Emit an exact copy of the lines running from the start of the records to the line containing "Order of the", both included.

□ □ □ □

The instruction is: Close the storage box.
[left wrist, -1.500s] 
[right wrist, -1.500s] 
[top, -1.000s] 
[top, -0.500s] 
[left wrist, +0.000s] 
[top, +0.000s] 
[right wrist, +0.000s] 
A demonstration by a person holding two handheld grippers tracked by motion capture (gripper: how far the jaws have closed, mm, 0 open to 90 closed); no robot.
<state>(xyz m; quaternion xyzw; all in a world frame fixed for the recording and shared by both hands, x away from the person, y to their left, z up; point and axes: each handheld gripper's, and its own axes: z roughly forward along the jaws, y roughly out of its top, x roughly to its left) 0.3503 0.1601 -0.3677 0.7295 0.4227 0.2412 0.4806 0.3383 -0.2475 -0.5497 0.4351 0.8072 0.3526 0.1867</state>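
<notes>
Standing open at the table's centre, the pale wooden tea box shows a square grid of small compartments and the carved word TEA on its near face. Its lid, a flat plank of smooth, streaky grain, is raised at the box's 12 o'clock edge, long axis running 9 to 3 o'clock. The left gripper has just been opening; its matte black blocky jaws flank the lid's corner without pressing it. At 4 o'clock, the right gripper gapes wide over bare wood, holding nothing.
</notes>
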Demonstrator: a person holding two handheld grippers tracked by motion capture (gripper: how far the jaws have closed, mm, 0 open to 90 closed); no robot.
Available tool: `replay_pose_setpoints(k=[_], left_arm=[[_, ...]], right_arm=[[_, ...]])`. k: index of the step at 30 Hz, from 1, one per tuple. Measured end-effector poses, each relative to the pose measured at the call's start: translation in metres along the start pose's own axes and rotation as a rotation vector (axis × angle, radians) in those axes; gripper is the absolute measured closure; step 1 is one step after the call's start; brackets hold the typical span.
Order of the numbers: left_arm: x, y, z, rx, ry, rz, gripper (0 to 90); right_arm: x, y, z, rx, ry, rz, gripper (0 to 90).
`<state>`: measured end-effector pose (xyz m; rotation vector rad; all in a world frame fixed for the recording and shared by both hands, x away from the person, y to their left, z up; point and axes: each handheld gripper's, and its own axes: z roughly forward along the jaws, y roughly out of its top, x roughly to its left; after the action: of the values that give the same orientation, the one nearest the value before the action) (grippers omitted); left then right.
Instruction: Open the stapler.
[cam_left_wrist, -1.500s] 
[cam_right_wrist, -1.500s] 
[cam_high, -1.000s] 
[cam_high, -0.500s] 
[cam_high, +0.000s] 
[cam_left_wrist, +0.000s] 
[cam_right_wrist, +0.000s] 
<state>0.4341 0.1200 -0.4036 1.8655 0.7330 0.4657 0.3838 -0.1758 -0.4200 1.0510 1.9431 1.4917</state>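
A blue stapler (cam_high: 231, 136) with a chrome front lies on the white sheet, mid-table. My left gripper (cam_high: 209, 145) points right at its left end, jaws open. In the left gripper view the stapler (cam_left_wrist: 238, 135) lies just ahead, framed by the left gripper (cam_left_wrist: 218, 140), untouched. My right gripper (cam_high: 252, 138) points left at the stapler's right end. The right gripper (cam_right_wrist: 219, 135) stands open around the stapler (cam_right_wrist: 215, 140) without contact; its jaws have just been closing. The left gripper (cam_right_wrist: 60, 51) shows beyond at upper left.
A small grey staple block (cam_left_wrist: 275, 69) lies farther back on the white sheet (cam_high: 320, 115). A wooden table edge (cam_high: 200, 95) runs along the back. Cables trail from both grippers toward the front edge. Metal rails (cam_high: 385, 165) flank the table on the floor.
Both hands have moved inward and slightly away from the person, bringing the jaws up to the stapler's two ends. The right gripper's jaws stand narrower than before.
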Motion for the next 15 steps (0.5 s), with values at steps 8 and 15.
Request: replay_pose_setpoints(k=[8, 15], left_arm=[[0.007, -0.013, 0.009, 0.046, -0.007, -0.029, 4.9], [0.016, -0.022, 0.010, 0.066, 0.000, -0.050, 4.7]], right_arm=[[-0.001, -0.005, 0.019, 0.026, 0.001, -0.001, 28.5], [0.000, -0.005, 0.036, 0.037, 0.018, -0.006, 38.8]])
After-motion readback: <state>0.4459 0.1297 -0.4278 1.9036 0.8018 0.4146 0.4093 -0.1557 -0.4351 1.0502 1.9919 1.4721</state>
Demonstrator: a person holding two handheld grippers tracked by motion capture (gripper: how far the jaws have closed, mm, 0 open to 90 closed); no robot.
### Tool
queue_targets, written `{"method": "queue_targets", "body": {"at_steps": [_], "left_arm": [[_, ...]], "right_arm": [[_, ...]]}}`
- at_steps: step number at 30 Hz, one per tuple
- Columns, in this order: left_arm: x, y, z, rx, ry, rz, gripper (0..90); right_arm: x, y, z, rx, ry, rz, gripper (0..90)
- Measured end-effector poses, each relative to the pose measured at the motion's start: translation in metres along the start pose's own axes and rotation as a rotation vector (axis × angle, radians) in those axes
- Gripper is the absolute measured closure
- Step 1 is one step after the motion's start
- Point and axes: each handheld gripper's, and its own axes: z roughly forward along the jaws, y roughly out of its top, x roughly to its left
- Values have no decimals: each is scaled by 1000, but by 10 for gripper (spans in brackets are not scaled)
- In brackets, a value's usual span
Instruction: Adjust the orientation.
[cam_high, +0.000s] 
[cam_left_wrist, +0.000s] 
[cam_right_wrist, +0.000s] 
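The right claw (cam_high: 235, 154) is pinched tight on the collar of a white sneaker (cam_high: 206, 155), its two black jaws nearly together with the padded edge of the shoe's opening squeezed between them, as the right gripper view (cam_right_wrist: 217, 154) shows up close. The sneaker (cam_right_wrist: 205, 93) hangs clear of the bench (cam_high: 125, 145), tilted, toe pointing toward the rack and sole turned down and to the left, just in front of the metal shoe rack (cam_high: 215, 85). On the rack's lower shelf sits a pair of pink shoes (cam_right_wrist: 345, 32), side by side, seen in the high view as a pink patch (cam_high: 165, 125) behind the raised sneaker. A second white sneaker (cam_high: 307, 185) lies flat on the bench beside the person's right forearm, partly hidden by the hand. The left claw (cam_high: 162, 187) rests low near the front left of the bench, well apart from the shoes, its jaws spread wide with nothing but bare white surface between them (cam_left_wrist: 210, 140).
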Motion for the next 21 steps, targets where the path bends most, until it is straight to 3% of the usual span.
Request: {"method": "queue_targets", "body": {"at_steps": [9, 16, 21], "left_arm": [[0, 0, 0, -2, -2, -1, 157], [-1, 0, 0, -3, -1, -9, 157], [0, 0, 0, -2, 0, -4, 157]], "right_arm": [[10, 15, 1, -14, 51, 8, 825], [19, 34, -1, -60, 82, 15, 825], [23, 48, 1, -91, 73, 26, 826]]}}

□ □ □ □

## WRITTEN RESPONSE
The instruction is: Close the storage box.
[left wrist, -1.500s] 
[right wrist, -1.500s] 
[top, -1.000s] 
[top, -0.500s] 
[left wrist, +0.000s] 
[top, +0.000s] 
[right wrist, +0.000s] 
A demonstration by a person holding two handheld grippers tracked by motion capture (gripper: how far the jaws have closed, mm, 0 open to 90 closed); no robot.
<state>(xyz m; quaternion xyzw; all in a world frame fixed for the recording and shared by both hands, x away from the person, y to their left, z up; point and axes: each handheld gripper's, and its own axes: z roughly forward along the jaws, y roughly out of its top, x roughly to its left) 0.3503 0.1601 -0.3677 0.7295 0.4227 0.2412 0.4806 0.3383 -0.2475 -0.5497 0.4351 0.8072 0.3526 0.1867</state>
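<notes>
Standing open at the table's centre, the pale wooden tea box shows a square grid of small compartments and the carved word TEA on its near face. Its lid, a flat plank of smooth, streaky grain, is raised at the box's 12 o'clock edge, long axis running 9 to 3 o'clock. The left gripper has just been opening; its matte black blocky jaws flank the lid's corner without pressing it. At 4 o'clock, the right gripper gapes wide over bare wood, holding nothing.
</notes>
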Demonstrator: a person holding two handheld grippers tracked by motion capture (gripper: how far the jaws have closed, mm, 0 open to 90 closed); no robot.
Available tool: `replay_pose_setpoints(k=[_], left_arm=[[_, ...]], right_arm=[[_, ...]])`. k: index of the step at 30 Hz, from 1, one per tuple. Measured end-effector poses, each relative to the pose measured at the call's start: translation in metres along the start pose's own axes and rotation as a rotation vector (axis × angle, radians) in those axes; gripper is the absolute measured closure; step 1 is one step after the call's start; brackets hold the typical span.
Order of the numbers: left_arm: x, y, z, rx, ry, rz, gripper (0 to 90); right_arm: x, y, z, rx, ry, rz, gripper (0 to 90).

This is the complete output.